TASK TO COMPLETE: In the data below, find the line that contains "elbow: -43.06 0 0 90" and the line that contains "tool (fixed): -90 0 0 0". Copy both, plus every line between them, exactly.

DATA SECTION:
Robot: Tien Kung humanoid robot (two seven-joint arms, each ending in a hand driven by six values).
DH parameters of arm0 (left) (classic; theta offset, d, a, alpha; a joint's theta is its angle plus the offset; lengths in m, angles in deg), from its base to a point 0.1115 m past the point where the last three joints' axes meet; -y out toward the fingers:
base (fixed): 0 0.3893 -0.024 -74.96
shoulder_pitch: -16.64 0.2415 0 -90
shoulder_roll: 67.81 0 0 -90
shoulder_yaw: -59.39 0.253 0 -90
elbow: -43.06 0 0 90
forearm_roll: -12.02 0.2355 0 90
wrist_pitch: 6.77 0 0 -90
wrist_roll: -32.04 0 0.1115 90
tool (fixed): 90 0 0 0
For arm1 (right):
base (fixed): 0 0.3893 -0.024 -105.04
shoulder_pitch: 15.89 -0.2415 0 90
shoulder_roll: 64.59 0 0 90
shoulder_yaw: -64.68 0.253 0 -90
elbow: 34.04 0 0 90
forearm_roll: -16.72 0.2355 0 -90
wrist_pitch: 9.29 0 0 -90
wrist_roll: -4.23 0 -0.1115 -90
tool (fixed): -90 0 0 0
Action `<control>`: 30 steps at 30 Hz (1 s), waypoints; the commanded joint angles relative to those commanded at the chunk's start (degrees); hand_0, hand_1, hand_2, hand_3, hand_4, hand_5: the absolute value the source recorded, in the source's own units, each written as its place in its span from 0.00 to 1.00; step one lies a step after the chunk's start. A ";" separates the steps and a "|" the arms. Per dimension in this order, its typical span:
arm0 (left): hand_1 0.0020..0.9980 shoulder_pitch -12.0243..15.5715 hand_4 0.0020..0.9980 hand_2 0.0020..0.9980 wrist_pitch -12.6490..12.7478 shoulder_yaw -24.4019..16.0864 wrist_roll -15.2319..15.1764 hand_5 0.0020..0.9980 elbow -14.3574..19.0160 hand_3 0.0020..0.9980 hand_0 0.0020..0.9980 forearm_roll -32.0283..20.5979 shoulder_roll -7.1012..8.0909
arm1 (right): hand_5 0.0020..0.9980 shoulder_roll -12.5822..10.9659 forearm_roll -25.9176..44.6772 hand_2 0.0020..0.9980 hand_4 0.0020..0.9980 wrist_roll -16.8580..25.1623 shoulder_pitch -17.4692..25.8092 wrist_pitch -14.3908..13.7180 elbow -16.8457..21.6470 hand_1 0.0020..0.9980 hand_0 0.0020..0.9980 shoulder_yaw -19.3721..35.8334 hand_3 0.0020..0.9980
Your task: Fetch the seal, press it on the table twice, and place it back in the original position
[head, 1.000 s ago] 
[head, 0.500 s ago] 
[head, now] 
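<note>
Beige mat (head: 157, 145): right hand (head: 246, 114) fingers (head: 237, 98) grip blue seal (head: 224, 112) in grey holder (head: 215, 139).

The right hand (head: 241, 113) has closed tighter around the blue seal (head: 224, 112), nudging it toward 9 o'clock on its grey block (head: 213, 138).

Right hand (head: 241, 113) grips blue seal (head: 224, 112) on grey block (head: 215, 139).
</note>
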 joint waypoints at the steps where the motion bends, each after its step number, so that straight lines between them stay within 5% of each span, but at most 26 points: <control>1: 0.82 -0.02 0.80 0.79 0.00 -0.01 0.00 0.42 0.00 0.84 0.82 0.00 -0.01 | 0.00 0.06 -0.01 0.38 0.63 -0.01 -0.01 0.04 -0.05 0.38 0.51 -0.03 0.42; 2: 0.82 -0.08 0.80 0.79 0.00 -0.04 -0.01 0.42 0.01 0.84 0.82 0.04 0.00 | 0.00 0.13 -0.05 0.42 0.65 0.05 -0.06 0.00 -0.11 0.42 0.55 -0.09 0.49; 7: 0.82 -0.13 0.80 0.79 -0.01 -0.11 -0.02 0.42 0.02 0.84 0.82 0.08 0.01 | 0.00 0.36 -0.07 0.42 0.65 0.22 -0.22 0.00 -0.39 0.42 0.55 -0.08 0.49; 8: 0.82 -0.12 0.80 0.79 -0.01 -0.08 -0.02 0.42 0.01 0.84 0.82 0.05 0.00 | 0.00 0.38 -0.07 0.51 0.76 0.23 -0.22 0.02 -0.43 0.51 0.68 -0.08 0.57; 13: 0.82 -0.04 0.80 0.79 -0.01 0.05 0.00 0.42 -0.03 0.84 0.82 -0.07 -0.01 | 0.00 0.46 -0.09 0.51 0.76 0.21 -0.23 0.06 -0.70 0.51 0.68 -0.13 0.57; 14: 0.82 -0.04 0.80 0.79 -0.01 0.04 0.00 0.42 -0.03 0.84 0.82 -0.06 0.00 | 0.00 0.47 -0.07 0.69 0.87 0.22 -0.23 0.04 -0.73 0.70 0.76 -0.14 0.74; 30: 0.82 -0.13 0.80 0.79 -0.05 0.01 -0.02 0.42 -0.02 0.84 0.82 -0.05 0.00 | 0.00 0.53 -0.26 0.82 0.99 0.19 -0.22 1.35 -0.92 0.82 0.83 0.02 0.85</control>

SOLVED EXERCISE:
elbow: -43.06 0 0 90
forearm_roll: -12.02 0.2355 0 90
wrist_pitch: 6.77 0 0 -90
wrist_roll: -32.04 0 0.1115 90
tool (fixed): 90 0 0 0
For arm1 (right):
base (fixed): 0 0.3893 -0.024 -105.04
shoulder_pitch: 15.89 -0.2415 0 90
shoulder_roll: 64.59 0 0 90
shoulder_yaw: -64.68 0.253 0 -90
elbow: 34.04 0 0 90
forearm_roll: -16.72 0.2355 0 -90
wrist_pitch: 9.29 0 0 -90
wrist_roll: -4.23 0 -0.1115 -90
tool (fixed): -90 0 0 0

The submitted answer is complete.